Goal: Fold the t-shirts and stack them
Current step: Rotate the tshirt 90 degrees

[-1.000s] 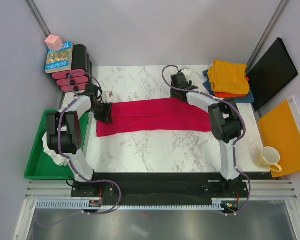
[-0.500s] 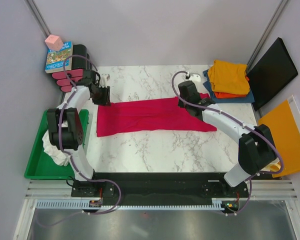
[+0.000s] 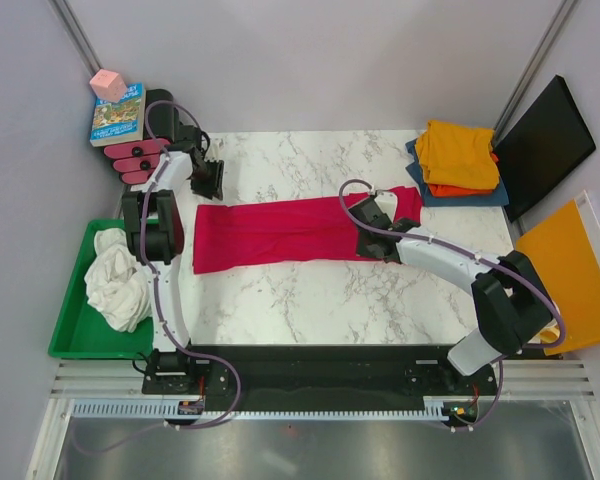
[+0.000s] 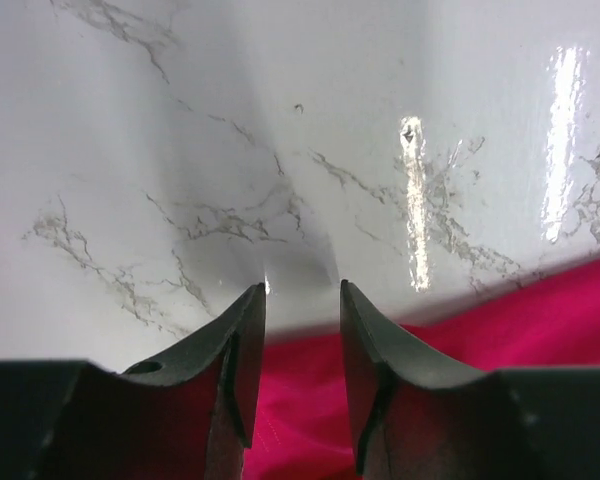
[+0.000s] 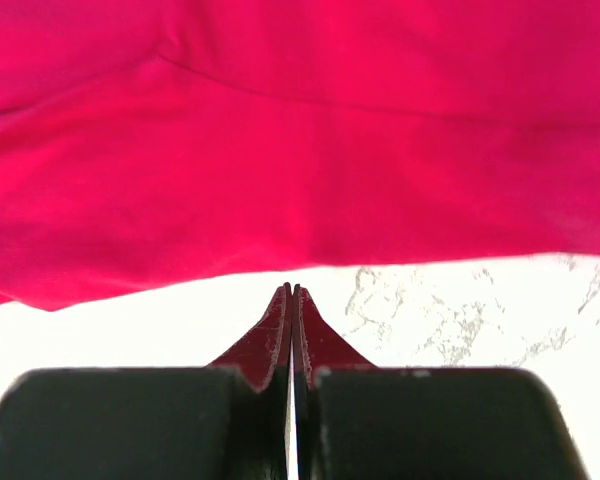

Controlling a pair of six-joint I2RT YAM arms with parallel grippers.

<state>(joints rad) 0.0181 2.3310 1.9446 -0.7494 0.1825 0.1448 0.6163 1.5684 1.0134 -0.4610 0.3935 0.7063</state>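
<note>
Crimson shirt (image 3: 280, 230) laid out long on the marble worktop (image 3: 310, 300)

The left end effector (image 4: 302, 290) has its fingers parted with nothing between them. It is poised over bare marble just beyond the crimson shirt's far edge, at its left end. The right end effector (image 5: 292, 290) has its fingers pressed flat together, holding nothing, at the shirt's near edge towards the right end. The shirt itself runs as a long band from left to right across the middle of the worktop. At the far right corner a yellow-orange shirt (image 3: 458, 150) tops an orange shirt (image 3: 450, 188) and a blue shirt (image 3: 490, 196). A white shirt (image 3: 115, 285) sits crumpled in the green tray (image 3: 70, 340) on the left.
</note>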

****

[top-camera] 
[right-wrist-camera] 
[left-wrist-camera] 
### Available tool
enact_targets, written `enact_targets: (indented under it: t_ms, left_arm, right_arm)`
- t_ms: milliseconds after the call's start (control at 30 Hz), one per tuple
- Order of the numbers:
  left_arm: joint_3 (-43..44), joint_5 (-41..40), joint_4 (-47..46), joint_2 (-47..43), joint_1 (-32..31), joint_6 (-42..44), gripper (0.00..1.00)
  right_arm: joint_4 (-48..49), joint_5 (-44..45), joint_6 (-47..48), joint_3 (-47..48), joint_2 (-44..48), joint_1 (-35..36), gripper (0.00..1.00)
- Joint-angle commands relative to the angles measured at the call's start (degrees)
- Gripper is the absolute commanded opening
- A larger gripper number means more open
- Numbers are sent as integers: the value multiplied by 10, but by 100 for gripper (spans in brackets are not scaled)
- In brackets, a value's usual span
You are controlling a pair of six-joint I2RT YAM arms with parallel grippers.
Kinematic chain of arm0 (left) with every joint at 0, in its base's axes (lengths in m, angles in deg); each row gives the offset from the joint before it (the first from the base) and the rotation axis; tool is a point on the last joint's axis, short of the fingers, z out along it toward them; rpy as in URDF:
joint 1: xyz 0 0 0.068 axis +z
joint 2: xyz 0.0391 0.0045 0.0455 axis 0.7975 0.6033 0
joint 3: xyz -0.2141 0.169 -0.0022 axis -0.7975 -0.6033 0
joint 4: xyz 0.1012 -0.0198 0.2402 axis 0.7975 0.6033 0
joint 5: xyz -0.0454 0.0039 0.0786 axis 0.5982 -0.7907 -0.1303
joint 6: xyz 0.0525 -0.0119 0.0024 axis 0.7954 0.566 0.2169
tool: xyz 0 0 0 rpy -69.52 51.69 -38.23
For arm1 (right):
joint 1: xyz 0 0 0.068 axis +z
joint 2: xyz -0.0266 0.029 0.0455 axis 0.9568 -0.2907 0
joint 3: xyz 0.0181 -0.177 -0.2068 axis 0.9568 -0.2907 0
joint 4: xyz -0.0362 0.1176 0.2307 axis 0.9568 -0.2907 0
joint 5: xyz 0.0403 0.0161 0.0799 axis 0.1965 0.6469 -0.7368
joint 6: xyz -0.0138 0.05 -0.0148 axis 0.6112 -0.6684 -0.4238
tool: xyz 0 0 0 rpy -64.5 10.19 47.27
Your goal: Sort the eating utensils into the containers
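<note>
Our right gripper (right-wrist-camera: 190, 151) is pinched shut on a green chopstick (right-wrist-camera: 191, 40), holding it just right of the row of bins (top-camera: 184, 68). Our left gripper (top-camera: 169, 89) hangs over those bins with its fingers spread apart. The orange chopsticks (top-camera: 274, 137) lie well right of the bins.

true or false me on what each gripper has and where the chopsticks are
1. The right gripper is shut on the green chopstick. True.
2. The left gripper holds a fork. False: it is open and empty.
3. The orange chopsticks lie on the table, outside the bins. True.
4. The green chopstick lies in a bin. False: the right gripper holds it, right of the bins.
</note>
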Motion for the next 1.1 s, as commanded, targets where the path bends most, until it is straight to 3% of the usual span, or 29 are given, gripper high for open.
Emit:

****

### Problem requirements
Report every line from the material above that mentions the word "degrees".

### Finished exercise
Current step: Rotate the tshirt 90 degrees
- Joint-angle commands relative to the angles measured at the call's start (degrees)

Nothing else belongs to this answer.